02 January 2023

tl;dr Architecture is hard sometimes--people keep offering up some new idea that quickly becomes the mainstream "way to do it" without any context or nuance, and the industry, desperate to find ways to improve their architecture, snaps it up without hesitation. Microservices was the latest in the trend, and it's time we dissected the idea and got to the real root of what's going on.

At the heart of microservices, we're told we'll find...

... Lots of Good Things (TM)!

These all sound relatively familiar, I'd imagine, but the fun part about those six quotes is that two were taken from microservices literature (blog posts, papers, etc), two from twenty-years-ago EJB literature, and two from Oracle Tuxedo, which is forty-plus-years-ago technology. Can you spot which went to which?

We have a tendency in this industry to re-use our hype points over and over again.

"Those who cannot remember the past are condemned to repeat it." --George Santanyana, The Life of Reason (1905)

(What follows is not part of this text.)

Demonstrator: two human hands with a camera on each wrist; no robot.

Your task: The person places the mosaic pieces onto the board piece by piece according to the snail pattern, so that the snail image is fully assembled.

With respect to the microservices hype, one company's blog post offers 10 reasons to charge into microservices:

  1. They promote big data best practices. Microservices naturally fit within a data pipeline-oriented architecture, which aligns with the way big data should be collected, ingested, processed and delivered. Each step in a data pipeline handles one small task in the form of a microservice.
  2. They are relatively easy to build and maintain. Their single-purpose design means they can be built and maintained by smaller teams. Each team can be cross-functional while also specialise in a subset of the microservices in a solution.
  3. They enable higher-quality code. Modularising an overall solution into discrete components helps application development teams focus on one small part at a time. This simplifies the overall coding and testing process.
  4. They simplify cross-team co-ordination. Unlike traditional service-oriented architectures (SOAs), which typically involve heavyweight inter-process communications protocols, microservices use event-streaming technologies to enable easier integration.
  5. They enable real-time processing. At the core of a microservices architecture is a publish-subscribe framework, enabling data processing in real time to deliver immediate output and insights.
  6. They facilitate rapid growth. Microservices enable code and data reuse the modular architecture, making it easier to deploy more data-driven use cases and solutions for added business value.
  7. They enable more outputs. Data sets often are presented in different ways to different audiences; microservices simplify the way data can be extracted for various end users.
  8. Easier to assess updates in the application life cycle. Advanced analytics environments, including those for machine learning, need ways to assess existing computational models against newly created models. A-B and multivariate testing in a microservices architecture enable users to validate their updated models.
  9. They enable scale. Scalability is about more than the ability to handle more volume. It’s also about the effort involved. Microservices make it easier to identify scaling bottlenecks and then resolve those bottlenecks at a per-microservice level.
  10. Many popular tools are available. A variety of technologies in the big data world, including the open-source community, work well in a microservices architecture. Apache Hadoop, Apache Spark, NoSQL databases and many streaming analytics tools can be used for microservices. We are also proud to partner with Pivotal in this area.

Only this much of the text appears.